WHAT IS REQUIRED
Please repeat the records below exactly, from the first line through the line containing "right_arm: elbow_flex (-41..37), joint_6", and nothing more.

*** LISTED RECORDS ***

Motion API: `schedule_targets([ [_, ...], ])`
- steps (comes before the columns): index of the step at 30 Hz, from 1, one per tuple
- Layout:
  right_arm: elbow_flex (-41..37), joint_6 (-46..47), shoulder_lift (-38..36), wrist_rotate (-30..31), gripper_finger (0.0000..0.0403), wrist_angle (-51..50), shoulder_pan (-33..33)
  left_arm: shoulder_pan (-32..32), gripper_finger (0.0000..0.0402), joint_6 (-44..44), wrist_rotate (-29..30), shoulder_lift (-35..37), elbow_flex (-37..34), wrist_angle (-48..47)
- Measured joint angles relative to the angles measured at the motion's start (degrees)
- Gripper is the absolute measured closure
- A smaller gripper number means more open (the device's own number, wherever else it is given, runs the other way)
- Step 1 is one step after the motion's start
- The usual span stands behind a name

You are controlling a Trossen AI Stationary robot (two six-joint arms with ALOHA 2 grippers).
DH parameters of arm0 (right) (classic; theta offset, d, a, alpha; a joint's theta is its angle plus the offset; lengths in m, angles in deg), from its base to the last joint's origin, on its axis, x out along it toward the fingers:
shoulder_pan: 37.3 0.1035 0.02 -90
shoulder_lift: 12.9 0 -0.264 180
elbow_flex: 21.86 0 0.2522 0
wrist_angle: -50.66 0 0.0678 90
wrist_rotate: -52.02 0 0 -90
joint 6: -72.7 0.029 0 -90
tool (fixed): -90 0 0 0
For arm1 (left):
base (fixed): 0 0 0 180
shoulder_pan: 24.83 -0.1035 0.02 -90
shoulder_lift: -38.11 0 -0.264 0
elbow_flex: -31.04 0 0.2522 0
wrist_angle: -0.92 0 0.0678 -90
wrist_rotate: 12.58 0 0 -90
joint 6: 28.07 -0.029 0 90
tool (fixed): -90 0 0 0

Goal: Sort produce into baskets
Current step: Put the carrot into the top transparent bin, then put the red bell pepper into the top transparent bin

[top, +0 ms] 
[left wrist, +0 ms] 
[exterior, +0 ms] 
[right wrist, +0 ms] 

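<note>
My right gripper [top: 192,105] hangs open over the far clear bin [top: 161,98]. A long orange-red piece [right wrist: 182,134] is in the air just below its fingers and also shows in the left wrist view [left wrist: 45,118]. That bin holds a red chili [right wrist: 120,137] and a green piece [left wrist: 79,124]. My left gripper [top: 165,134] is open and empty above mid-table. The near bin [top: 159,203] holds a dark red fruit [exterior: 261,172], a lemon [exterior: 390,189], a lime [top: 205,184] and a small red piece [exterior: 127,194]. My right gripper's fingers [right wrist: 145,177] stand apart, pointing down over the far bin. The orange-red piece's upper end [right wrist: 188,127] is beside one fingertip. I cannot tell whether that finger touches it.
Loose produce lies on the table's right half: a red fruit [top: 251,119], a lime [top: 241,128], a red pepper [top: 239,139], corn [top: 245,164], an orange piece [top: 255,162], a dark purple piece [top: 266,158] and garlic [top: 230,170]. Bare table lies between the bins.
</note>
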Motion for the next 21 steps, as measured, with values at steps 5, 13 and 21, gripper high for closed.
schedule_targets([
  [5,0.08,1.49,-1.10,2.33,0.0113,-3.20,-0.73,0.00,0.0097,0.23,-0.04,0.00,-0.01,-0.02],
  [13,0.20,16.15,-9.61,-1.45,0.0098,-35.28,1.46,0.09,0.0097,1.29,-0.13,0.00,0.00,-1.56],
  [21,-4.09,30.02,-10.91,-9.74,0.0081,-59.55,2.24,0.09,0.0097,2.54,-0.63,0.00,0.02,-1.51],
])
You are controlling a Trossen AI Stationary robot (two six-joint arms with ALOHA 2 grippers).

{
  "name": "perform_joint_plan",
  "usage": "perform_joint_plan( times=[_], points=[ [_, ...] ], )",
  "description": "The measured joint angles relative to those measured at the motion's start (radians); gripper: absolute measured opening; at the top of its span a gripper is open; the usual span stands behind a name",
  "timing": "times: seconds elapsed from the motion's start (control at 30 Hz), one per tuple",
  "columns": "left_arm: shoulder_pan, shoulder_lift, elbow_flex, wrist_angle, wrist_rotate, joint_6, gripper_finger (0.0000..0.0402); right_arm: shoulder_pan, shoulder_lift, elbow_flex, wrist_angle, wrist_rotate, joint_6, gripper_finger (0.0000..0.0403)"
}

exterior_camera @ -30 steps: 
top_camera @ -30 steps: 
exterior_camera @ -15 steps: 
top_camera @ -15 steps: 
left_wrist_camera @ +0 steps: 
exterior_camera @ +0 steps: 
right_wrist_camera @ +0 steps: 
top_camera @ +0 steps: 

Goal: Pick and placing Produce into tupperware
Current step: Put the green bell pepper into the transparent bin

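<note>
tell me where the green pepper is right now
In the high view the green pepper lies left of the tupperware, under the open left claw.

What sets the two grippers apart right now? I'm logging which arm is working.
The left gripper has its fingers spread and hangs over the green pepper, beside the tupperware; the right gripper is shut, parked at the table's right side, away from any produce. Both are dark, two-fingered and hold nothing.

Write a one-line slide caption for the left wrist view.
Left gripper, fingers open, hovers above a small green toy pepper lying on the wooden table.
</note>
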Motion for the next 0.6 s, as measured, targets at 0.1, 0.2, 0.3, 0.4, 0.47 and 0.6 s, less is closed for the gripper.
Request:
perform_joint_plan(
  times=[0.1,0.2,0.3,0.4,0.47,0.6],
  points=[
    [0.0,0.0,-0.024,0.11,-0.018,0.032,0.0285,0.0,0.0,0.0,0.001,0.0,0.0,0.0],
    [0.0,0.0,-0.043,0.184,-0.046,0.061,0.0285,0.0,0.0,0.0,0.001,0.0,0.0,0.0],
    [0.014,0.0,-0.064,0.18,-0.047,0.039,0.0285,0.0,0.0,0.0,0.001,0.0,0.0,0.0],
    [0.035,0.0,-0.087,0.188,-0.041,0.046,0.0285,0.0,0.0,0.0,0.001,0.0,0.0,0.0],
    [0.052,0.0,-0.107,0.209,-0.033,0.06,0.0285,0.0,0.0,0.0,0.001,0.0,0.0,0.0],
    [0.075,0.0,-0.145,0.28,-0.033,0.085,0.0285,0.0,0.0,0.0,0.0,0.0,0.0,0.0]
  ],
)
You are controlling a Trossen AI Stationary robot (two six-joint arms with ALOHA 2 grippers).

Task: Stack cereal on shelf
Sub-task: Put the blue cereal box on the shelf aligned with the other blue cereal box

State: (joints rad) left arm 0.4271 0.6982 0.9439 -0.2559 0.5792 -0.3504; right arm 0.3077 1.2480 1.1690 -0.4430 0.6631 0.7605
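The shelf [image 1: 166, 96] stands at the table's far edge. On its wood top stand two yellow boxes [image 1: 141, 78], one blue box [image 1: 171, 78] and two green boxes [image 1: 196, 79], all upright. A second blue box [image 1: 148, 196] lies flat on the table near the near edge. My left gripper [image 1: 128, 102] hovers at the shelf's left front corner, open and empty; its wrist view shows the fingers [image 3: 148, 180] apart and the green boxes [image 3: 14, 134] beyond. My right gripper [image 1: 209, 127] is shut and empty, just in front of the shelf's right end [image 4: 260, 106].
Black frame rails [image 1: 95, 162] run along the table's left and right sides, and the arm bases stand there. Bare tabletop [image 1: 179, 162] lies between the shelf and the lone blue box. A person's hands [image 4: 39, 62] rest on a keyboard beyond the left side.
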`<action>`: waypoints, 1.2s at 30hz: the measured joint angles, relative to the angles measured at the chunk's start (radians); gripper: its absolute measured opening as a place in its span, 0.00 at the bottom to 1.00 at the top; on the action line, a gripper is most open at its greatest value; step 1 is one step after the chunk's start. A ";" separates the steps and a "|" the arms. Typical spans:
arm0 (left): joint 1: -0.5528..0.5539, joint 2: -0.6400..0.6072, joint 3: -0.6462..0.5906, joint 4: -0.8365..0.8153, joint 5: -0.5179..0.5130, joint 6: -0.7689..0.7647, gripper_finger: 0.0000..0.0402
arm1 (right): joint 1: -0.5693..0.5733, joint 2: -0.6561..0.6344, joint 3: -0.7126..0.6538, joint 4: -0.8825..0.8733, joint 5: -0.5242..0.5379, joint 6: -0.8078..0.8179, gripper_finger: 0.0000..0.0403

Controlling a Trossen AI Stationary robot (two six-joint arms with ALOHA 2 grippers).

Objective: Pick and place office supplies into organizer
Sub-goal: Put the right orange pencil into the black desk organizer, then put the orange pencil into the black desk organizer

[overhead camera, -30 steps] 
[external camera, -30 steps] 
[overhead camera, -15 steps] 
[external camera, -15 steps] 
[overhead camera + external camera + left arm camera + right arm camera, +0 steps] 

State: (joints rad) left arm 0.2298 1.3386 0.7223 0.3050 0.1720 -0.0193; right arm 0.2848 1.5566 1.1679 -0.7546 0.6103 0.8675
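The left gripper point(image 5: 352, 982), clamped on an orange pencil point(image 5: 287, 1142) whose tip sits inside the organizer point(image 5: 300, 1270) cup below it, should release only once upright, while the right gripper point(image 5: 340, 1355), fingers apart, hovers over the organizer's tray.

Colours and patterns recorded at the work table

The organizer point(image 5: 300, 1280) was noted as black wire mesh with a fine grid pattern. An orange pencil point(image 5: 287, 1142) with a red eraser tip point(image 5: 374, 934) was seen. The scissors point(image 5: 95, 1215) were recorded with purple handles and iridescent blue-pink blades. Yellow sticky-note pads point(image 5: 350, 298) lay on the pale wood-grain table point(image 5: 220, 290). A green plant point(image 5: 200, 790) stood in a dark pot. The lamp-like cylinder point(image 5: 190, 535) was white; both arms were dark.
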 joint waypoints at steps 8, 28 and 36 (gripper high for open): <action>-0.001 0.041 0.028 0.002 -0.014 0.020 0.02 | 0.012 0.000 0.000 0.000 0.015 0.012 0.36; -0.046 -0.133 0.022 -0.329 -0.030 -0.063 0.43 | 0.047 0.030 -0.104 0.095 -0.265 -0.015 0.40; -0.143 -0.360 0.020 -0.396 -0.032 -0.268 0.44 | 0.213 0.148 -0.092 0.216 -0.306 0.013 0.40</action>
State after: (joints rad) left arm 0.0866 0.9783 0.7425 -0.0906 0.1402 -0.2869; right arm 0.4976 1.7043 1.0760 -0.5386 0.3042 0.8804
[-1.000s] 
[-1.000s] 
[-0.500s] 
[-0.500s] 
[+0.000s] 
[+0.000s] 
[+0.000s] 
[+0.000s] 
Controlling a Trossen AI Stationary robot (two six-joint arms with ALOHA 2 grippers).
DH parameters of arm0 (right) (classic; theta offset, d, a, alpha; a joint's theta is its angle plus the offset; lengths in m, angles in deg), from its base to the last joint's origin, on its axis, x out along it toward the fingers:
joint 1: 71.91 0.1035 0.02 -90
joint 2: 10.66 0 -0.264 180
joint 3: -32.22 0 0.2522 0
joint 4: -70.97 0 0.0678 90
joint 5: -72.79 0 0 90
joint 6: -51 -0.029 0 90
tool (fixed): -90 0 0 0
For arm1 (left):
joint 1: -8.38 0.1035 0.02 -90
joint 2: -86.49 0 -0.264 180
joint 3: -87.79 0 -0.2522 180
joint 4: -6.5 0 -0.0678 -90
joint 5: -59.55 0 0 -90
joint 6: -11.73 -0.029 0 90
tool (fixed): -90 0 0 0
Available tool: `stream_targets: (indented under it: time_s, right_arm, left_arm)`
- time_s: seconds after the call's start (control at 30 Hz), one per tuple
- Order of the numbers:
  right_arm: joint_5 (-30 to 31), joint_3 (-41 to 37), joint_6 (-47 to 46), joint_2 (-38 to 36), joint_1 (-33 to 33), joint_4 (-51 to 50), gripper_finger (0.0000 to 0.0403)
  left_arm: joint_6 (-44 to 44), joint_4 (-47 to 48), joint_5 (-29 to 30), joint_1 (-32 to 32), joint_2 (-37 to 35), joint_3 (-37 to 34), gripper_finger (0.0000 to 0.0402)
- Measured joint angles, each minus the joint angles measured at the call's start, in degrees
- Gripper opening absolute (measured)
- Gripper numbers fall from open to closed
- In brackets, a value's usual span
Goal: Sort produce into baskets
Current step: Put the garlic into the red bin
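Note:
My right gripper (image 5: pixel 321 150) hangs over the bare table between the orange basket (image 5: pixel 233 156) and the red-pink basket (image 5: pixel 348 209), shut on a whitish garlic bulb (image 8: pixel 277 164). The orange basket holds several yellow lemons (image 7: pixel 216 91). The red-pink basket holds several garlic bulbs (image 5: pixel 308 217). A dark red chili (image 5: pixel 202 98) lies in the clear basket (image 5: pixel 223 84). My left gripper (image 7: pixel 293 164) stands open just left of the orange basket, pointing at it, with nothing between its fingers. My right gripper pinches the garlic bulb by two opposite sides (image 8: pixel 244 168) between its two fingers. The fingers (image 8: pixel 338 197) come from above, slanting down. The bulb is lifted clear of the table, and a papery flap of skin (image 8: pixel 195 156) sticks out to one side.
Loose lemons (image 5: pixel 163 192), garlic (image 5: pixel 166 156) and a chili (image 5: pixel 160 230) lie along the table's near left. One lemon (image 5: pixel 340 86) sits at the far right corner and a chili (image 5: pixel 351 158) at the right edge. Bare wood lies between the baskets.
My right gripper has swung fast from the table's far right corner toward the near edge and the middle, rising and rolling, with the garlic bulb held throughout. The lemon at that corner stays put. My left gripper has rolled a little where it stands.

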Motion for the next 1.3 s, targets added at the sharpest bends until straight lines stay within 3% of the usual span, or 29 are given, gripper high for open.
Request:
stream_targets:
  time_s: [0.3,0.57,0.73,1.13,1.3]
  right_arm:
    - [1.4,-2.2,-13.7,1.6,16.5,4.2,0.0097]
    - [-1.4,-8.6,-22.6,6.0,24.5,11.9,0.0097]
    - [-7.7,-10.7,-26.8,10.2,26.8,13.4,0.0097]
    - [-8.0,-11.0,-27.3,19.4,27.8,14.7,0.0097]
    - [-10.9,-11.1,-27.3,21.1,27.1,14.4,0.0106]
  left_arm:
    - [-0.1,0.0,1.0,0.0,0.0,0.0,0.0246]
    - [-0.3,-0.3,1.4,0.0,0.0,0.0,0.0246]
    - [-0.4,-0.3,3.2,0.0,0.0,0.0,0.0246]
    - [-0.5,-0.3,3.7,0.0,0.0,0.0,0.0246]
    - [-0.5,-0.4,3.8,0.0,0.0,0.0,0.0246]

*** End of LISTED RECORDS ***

ANSWER SPACE
Motion API: `schedule_targets([ [_, ...], ])`
- steps (comes before the columns): index of the step at 30 Hz, from 1, one per tuple
- Layout:
  right_arm: elbow_flex (-41..37), joint_6 (-46..47), shoulder_lift (-38..36), wrist_rotate (-30..31), gripper_finger (0.0000..0.0403), wrist_angle (-51..50), shoulder_pan (-33..33)

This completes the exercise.